#### [PROBLEM TO SOLVE]
Give again, exactly as written, the lines of the records below from the line with "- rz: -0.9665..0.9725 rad" to the line with "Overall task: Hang". Both end lines count; pictures do not.

Stored data entries
=== Section Start ===
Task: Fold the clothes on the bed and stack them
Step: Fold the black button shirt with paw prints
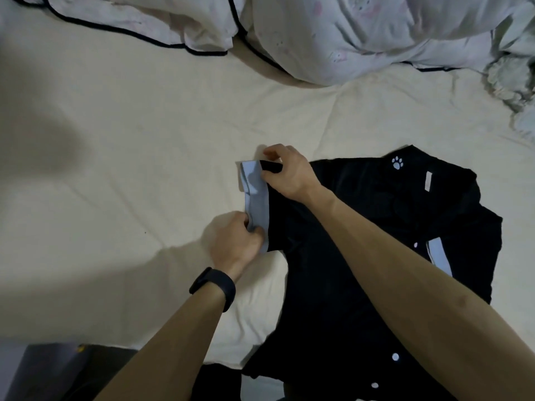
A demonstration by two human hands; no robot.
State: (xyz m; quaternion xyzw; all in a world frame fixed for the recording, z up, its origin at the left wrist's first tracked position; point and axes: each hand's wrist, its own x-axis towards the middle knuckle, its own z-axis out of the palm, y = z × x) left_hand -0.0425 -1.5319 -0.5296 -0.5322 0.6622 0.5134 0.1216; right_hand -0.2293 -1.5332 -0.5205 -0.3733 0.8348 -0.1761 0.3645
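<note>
Nearest us, the black shirt (405,198) is running off the lower edge, its hem cut away, and we are failing to make out a dark shape (58,371) at bottom left. The shirt is lying right of centre on the cream bed (130,169), showing white buttons, a paw print and a pale blue cuff (254,192). The left hand (237,244) is pinching the cuff's near end, the right hand (286,172) its far end. Beyond, a rumpled duvet (347,39) is lying.

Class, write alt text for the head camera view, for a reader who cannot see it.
Two bare hands pinch the pale blue cuff of a black shirt, right hand at its far end, left hand nearer. The shirt lies on a cream bed sheet, rumpled bedding beyond.
</note>
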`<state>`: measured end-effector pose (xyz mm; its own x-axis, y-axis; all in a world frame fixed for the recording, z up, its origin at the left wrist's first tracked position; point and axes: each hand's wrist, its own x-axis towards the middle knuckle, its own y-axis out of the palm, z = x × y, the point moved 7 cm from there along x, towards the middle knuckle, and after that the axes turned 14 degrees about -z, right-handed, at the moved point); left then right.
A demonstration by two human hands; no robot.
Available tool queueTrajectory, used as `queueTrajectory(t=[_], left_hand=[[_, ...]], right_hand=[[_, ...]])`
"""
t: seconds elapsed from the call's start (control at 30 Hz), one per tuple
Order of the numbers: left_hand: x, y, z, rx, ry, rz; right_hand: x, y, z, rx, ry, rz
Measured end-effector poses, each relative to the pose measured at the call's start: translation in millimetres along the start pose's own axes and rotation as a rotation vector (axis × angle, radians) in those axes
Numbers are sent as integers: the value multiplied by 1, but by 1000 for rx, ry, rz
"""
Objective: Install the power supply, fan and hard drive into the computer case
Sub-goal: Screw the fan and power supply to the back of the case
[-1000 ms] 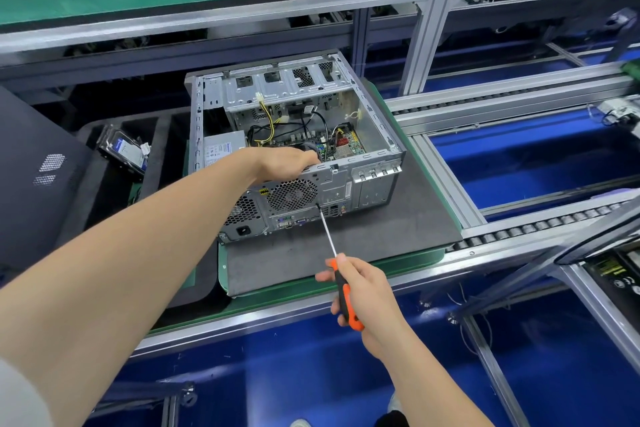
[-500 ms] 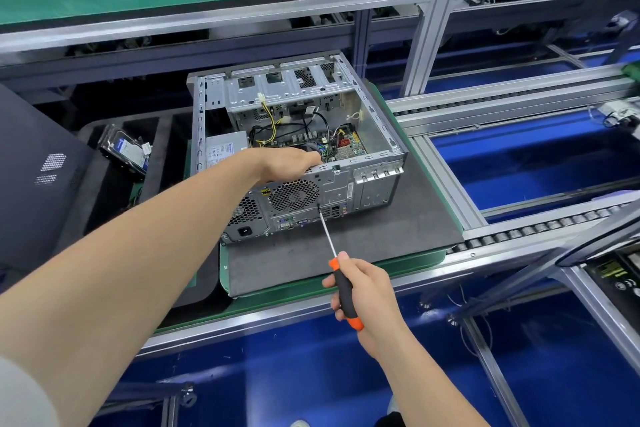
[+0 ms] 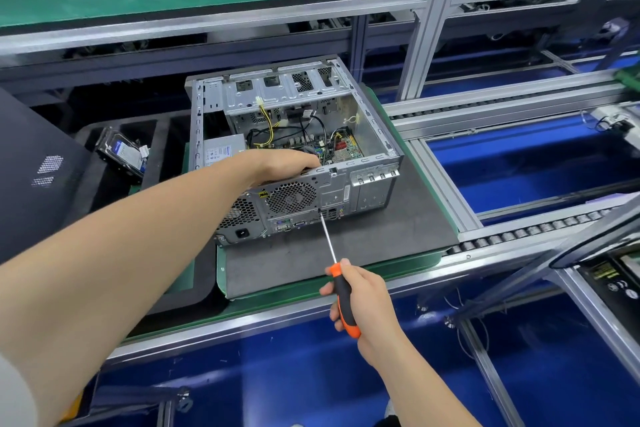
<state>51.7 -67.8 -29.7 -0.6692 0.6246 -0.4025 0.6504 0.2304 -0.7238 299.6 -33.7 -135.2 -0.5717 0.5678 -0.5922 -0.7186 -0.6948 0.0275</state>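
Note:
An open silver computer case (image 3: 375, 135) lies on a grey mat (image 3: 363, 253), rear panel toward me. The power supply (image 3: 221, 151) sits inside at the left, its socket on the rear panel. Behind the round rear grille is the fan (image 3: 292, 197). My left hand (image 3: 284, 163) reaches over the rear edge into the case, fingers curled down inside where the fan is; what they hold is hidden. My right hand (image 3: 360, 298) grips an orange-and-black screwdriver (image 3: 341, 295), its tip touching the rear panel at the grille's lower right. A hard drive (image 3: 121, 152) lies in a black foam tray at left.
The black foam tray (image 3: 86, 204) borders the mat on the left. A roller conveyor rail (image 3: 519, 236) runs right of the mat, with aluminium frame posts (image 3: 426, 21) behind the case. A dark panel (image 3: 31, 166) stands at far left. Another device (image 3: 609, 281) sits at lower right.
My right hand has shifted its grip slightly on the screwdriver handle, as in turning it; the tip stays on the same spot. My left hand and the case have not moved.

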Motion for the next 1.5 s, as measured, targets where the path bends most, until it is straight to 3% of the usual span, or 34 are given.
queueTrajectory(t=[0.17, 0.47, 0.7, 1.0, 1.5], left_hand=[[-13, -14, 3, 11, -66, 66], [-27, -29, -4, 66, 116, -74], [-51, -56, 9, 337, 211, -119], [-59, -53, 30, 68, 197, -76], [-59, -55, 38, -24, 260, -142]], right_hand=[[-3, 0, -2, -1, 0, -2], [-9, -2, -5, 29, -8, 1], [-19, 11, 1, 39, -34, 46], [-31, 23, 2, 43, -59, 79], [-41, 37, 12, 32, -109, 103]])
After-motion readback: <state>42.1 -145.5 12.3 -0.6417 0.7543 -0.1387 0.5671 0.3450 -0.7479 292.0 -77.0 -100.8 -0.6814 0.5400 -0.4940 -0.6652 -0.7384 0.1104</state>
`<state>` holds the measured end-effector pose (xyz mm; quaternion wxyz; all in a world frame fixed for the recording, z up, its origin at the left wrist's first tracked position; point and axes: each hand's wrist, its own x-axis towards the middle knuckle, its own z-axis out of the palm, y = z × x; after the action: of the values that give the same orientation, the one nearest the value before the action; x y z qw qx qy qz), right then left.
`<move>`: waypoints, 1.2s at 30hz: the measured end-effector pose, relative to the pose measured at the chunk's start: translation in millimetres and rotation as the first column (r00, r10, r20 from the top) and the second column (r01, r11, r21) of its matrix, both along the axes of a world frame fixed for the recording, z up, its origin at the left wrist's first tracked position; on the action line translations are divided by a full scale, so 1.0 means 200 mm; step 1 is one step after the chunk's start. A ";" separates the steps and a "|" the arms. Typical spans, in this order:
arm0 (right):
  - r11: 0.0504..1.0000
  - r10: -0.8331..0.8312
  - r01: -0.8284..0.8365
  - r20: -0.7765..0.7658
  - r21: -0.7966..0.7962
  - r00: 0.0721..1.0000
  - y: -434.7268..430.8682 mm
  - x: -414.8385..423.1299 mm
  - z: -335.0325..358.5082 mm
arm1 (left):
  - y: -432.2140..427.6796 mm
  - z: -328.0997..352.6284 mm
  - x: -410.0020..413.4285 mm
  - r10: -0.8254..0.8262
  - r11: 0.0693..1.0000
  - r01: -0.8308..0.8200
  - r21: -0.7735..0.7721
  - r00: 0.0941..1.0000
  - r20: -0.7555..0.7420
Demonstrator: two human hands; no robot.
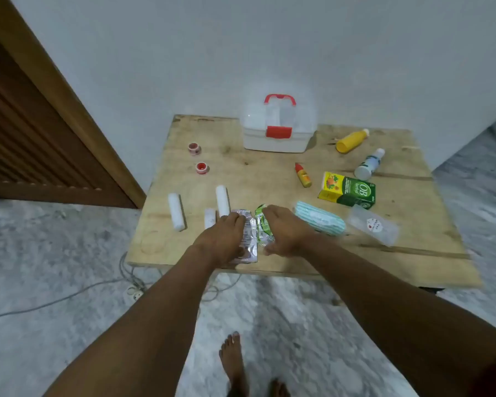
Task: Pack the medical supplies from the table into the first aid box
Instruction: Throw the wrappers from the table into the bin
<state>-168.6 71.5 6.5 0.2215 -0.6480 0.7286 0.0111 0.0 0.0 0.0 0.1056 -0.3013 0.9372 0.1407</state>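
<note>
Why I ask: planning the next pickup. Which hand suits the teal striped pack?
Right: the right hand lies beside the teal striped pack; the left hand is farther, over the silver blister strip.
</note>
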 end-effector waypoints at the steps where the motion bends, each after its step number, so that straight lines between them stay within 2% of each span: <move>1: 1.000 0.020 -0.020 -0.009 0.015 1.000 -0.02 0.00 -0.02 | -0.02 -0.03 -0.01 -0.019 1.000 0.019 -0.003 1.000 0.019; 5: 0.997 0.068 -0.068 -0.027 0.021 0.997 -0.08 -0.02 -0.09 | -0.05 -0.09 -0.04 -0.070 0.997 0.072 -0.029 0.997 0.042; 14: 0.994 0.061 -0.052 -0.095 0.093 0.994 -0.14 -0.02 -0.08 | -0.08 -0.11 -0.08 -0.102 0.986 0.114 -0.121 0.990 0.102; 21: 0.998 0.044 -0.049 -0.102 -0.049 0.994 -0.10 -0.02 -0.10 | -0.08 -0.06 -0.09 -0.092 0.986 0.108 -0.129 0.988 0.126; 24: 0.991 0.013 -0.027 -0.113 -0.131 0.994 -0.07 -0.02 -0.12 | -0.08 -0.03 -0.08 -0.008 0.996 0.014 -0.086 0.997 0.073; 29: 0.971 -0.099 0.079 -0.077 -0.224 0.992 -0.01 -0.02 -0.04 | -0.09 0.07 -0.08 0.015 0.992 -0.013 -0.129 1.000 0.020; 34: 0.929 -0.235 0.241 0.054 -0.279 0.970 0.08 -0.12 0.20 | -0.03 0.29 -0.15 0.151 0.983 -0.168 -0.079 0.971 -0.185; 36: 0.896 -0.275 0.292 0.097 -0.336 0.957 0.16 -0.19 0.31 | 0.02 0.39 -0.21 0.145 0.984 -0.166 -0.058 0.952 -0.271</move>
<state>-207.1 103.5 68.0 0.1200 -0.5639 0.8002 -0.1650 -41.1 3.7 78.0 -0.0443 -0.3565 0.9211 0.1502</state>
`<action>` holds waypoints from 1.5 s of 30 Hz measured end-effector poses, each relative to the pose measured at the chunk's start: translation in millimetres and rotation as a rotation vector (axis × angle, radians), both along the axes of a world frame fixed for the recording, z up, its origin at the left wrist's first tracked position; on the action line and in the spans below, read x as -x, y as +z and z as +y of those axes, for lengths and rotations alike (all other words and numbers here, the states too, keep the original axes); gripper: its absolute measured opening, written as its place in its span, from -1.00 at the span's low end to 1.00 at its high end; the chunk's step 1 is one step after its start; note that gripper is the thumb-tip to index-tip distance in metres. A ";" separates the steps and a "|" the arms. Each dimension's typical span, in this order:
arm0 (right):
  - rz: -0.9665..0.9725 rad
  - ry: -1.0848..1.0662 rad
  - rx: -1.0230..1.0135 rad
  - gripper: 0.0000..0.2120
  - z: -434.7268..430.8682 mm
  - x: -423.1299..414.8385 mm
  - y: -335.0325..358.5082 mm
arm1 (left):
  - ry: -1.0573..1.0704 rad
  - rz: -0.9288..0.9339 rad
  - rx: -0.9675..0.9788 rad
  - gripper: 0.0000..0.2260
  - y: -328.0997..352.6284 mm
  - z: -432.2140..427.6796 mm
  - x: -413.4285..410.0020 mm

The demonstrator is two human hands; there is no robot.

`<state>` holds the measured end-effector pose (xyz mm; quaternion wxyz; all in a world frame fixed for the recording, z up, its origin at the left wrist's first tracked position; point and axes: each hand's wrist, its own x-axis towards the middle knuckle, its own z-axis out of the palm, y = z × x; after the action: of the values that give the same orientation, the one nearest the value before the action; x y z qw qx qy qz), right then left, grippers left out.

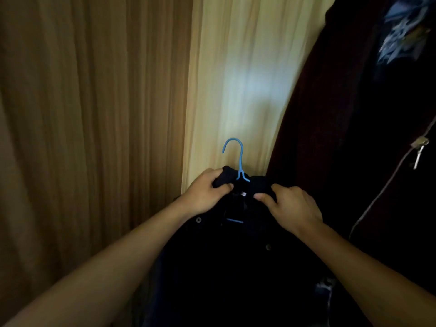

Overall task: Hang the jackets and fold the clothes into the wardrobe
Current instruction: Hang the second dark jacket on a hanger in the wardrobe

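A dark jacket (226,260) with snap buttons hangs below my hands on a blue hanger (238,156), whose hook points up free of any rail. My left hand (205,194) grips the left side of the jacket's collar, fingers curled over the fabric. My right hand (292,206) pinches the right side of the collar between thumb and fingers. A short blue stretch of the hanger shows inside the neck opening.
Brown wooden wardrobe panels (94,114) fill the left, with a paler wood panel (236,79) behind the hanger. On the right hang a dark red garment (313,119) and a black zipped jacket with a pale blue print (398,138).
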<state>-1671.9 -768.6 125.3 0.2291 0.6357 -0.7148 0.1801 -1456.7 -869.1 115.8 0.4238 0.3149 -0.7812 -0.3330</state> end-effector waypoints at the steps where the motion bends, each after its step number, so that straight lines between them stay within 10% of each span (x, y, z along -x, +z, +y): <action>1: -0.007 0.008 0.057 -0.45 3.2 -4.9 17.1 | 0.065 -0.066 0.160 -0.82 6.6 -1.7 -3.0; 5: -0.041 0.039 0.187 -0.52 19.4 -18.8 83.0 | 0.110 -0.253 0.460 -0.37 40.8 -15.3 -17.4; 22: 0.362 -0.414 0.370 -0.50 115.6 -21.6 294.6 | 0.320 -0.172 1.199 -0.55 256.2 -23.5 44.2; 45: 0.421 -0.792 0.408 -0.61 99.9 5.4 480.6 | 0.251 -0.171 0.963 -0.56 456.1 -29.0 179.7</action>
<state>-1677.3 -668.7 605.9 0.5394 0.2798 -0.7899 0.0831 -1636.4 -898.1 571.9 0.4925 0.2011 -0.8341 0.1459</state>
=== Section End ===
#### [ANSWER]
  - rz: -0.9665..0.9725 rad
  - ry: -1.0848..1.0662 rad
  - rx: -1.0230..1.0135 rad
  - gripper: 0.0000..0.2120
  - z: -434.7268..430.8682 mm
  - x: -423.1299..414.8385 mm
  - y: -335.0325..358.5082 mm
arm1 (left):
  - ry: -1.0573..1.0704 rad
  - rz: -0.9288..0.9339 rad
  - rx: -0.9675..0.9788 rad
  - gripper: 0.0000..0.2260
  - y: -328.0997..352.6284 mm
  - z: -432.2140..427.6796 mm
  - x: -413.4285..410.0020 mm

The demonstrator is two human hands; there is no robot.

`<state>` holds the measured end-effector pose (xyz mm; quaternion wxyz; all in a world frame fixed for the recording, z up, its origin at the left wrist's first tracked position; point and axes: each hand's wrist, its own x-axis towards the middle knuckle, its own z-axis out of the palm, y = z × x; after the action: of the values that give the same orientation, the one nearest the value before the action; x y z qw qx qy qz), right then left, grippers left out.


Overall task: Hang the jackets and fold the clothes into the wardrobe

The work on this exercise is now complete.